Lana Adler, writing in The Forward on the same day penned a more perceptive article than the BBC but remained firmly positioned in the “the Catholic Church has come a long way, but there is much more to be done” camp; a position that does have validity especially when dealing with the question of the Archivo Segreto Vaticano files on Pius XII.  Adler’s criticism is a timely reminder that the last major opening of files was in 2006 but also a challenge to historians to keep looking through material that is already available.

Formal complaints were made and on 9 December the BBC admitted the report was biased and unfair.  The Editorial Complaints Unit said in its judgement:

The reporter said “Silence was the response of the Catholic Church when Nazi Germany demonised Jewish people and then attempted to eradicate Jews from Europe”. In the judgement of the ECU, this did not give due weight to public statements by successive Popes or the efforts made on the instructions of Pius XII to rescue Jews from Nazi persecution, and perpetuated a view which is at odds with the balance of evidence.
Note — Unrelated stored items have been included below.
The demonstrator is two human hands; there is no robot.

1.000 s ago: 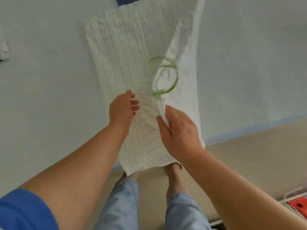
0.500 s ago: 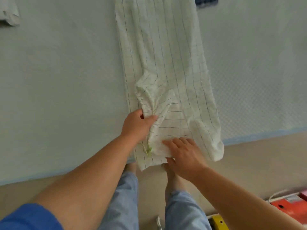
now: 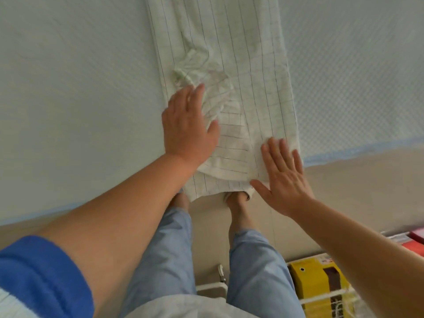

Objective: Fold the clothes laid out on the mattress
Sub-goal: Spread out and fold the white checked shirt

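Note:
A white garment with thin dark grid lines (image 3: pixel 247 72) lies lengthwise on the pale green mattress (image 3: pixel 75 99), its near end hanging over the mattress edge. A crumpled fold of the cloth bunches up near its left side. My left hand (image 3: pixel 189 125) lies flat on the garment's left part, fingers straight, just below the crumpled fold. My right hand (image 3: pixel 283 175) presses flat on the near right corner, fingers spread.
The mattress edge with a blue border (image 3: pixel 358 149) runs across in front of me. Beige floor lies below it, with my legs in light blue trousers (image 3: pixel 174 260). A yellow box (image 3: pixel 319 278) and red items (image 3: pixel 413 243) sit at the lower right.
My left hand has let go of the bunched cloth and now lies flat on it. My right hand has slid to the garment's near right corner. The garment lies flatter.

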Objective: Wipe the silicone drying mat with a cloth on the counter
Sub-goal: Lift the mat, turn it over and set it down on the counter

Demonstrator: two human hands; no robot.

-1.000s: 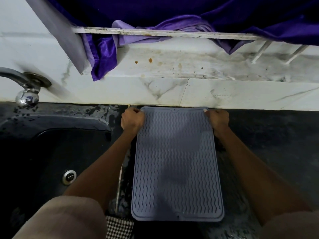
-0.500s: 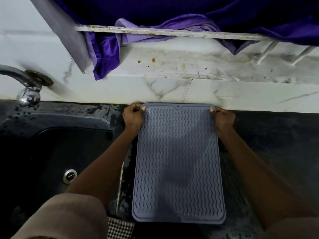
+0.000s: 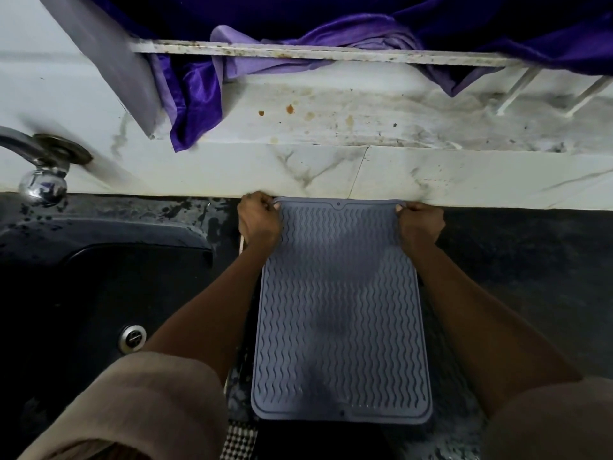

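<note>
Nearest the camera, two beige sleeves frame the bottom of the view, with a strip of black-and-white checked fabric between them, possibly a cloth, though too little shows to be sure. Just beyond, the grey silicone drying mat lies flat and lengthwise on the dark table, its near edge at the table's front and its far edge up against the white marble wall. To the left of the mat is a black sink with a round metal drain. At the mat's far corners, the left hand pinches the left corner with curled fingers and the right hand grips the right one likewise. Farther back, a chrome tap juts from the wall at left, and purple cloth hangs over a stained white rack.
</note>
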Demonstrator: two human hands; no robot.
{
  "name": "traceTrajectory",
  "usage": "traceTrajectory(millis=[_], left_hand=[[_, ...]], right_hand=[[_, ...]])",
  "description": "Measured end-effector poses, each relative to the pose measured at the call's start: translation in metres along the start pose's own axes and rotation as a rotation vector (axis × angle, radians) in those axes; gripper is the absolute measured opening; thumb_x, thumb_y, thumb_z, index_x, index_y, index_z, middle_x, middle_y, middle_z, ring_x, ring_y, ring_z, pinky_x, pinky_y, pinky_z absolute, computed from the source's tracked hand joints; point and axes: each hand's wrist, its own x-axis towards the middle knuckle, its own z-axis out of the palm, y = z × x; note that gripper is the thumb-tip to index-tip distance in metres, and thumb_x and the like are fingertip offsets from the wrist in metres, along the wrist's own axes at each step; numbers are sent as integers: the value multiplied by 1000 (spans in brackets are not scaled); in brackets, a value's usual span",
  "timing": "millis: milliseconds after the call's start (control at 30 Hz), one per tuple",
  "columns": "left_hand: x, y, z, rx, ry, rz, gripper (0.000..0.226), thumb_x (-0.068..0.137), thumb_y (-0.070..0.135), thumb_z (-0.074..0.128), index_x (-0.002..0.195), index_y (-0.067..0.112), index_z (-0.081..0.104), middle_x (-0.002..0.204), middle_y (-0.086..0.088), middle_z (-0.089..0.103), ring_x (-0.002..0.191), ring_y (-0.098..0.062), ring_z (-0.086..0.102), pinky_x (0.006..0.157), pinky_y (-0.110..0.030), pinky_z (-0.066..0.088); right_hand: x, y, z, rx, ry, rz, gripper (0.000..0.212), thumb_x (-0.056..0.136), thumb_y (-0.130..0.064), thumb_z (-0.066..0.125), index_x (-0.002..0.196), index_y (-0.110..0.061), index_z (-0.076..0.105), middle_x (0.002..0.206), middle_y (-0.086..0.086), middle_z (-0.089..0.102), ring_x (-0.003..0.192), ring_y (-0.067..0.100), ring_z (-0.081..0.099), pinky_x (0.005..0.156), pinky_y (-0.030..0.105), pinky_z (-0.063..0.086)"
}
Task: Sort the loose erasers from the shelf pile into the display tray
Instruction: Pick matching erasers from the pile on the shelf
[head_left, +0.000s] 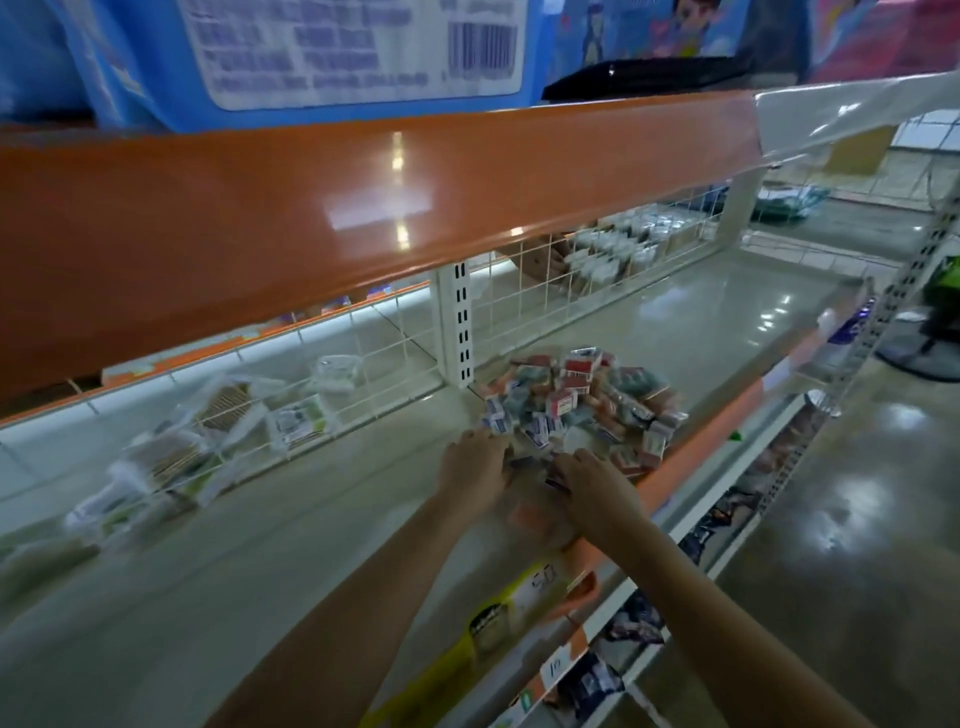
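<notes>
2 hands (474, 457) at eraser pile (576, 405)

Two hands (524, 473) and one pile of erasers (582, 405) (too many and too blurred to count).
</notes>
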Motion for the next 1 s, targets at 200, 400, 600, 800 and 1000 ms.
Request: traceTrajectory(millis=[200,400,600,800,1000], left_hand=[[-21,-21,-10,-228,101,-88,29,89,30,60,116,22,63,109,-3,59,105,-21,53,88,-33,44],[-78,-56,-42,-338,251,-179,23,85,28,65,107,23,67,101,3,60,97,-15,54,78,-23,39],[-160,-98,-81,-242,376,-299,22,84,25,67,106,24,68,103,6,65,97,-12,55,77,-19,36],[-245,-144,-114,-136,424,-400,23,80,20,71,103,20,71,99,2,68,93,-18,59,77,-26,42],[-332,-183,-128,-52,455,-552,24,80,19,72,104,20,70,99,1,66,95,-20,56,79,-23,35]], right_hand=[[1,0,3,245,94,-50,27,89,-20,60,116,-15,59,108,3,56,102,20,53,80,23,39],[-2,-48,-5,392,125,-207,21,87,-17,64,106,-9,64,99,1,53,88,19,57,77,26,46],[-15,-125,-4,537,88,-377,16,84,-10,65,100,-13,66,98,-1,56,83,14,56,78,25,48],[-36,-216,0,579,19,-552,15,84,-14,65,99,-17,65,97,-7,56,83,5,50,68,9,36],[-70,-296,8,583,-67,-719,16,83,-15,66,99,-18,64,93,-6,54,86,9,51,73,14,42]])
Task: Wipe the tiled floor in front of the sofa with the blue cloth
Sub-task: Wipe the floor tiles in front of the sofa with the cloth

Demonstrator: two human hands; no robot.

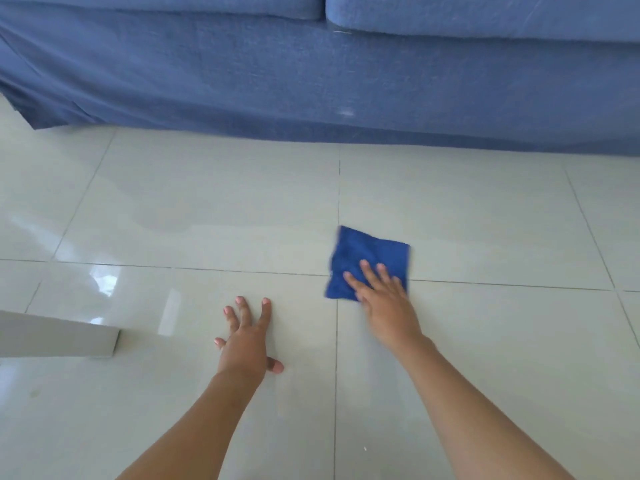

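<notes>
Slippage looked the main risk, since the right hand (384, 296) only pressed flat, fingers unclosed, on the blue cloth (369, 261) lying on the glossy tiled floor (207, 202) before the sofa (242, 74), left hand (247, 336) splayed alongside.

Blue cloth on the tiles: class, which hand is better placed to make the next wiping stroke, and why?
The right hand. It lies flat on the blue cloth, pressing it to the tiled floor. The left hand is spread on bare tile, apart from the cloth, apparently as support.
</notes>
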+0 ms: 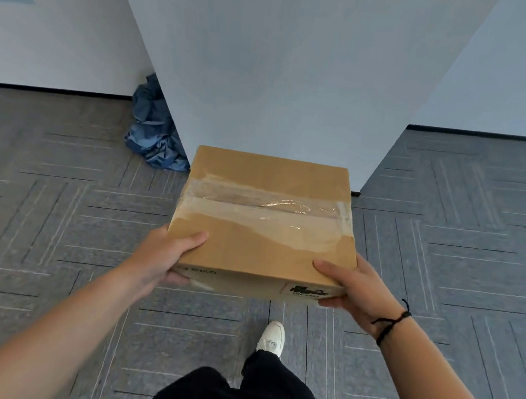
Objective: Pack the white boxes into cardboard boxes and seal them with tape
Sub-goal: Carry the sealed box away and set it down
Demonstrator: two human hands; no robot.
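As both hands carry it above the carpet floor (55,207), the cardboard box (264,232) appears packed and sealed. Left hand (161,259) and right hand (353,290) grip its near corners, thumbs on top, fingers (175,278) curled beneath. Clear tape (267,209) covers the top seam. No white boxes or further cartons show; only setting it down seems left. A blue cloth (154,133) lies beyond, against a white pillar (281,69).
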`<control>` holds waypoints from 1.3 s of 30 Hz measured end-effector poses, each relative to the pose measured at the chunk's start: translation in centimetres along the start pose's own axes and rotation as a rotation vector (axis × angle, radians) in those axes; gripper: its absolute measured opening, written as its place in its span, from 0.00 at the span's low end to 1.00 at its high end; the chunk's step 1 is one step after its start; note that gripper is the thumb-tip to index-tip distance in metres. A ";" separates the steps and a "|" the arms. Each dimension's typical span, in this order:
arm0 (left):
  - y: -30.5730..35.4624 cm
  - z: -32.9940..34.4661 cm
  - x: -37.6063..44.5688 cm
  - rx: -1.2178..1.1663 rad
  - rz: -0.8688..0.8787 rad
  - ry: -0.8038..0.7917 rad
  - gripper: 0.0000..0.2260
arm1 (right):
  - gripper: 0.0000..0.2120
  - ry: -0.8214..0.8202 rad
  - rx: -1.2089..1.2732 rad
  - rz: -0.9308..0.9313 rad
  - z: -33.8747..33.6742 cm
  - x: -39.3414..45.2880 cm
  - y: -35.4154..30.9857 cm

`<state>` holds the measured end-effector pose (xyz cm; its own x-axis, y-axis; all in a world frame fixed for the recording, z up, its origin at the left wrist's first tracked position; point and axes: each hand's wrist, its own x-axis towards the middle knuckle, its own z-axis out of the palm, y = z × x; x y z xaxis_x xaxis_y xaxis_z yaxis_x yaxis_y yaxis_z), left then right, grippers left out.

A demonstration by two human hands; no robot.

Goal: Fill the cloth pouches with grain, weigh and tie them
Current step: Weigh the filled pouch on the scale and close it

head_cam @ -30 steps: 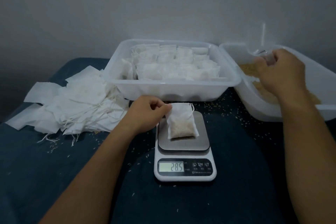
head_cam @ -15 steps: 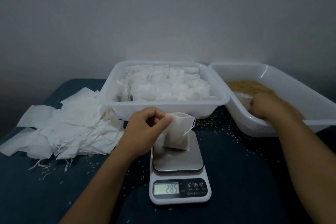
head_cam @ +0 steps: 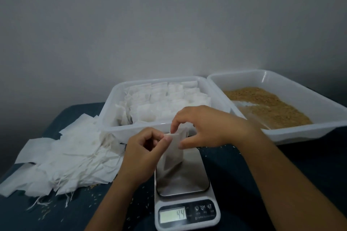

Lord Alton wrote a response to the ruling under the heading BBC owes us the truth on the Church and the Nazis. And while much of his article is well written, I am not convinced by references, again, to Lapide and the oft-toted theories of KGB plots ordered from the Kremlin to smear the memory of Pius XII.

Is there anything to be learned from one line made by a harried and hurried journalist who had not checked their facts before speaking?  Yes, there is.  My senior history students will share their wisdom: “If in doubt, check it out!”  Or as Dorothy so often said to her mother, Sophia: “Ma, that’s not true, you just made it up!”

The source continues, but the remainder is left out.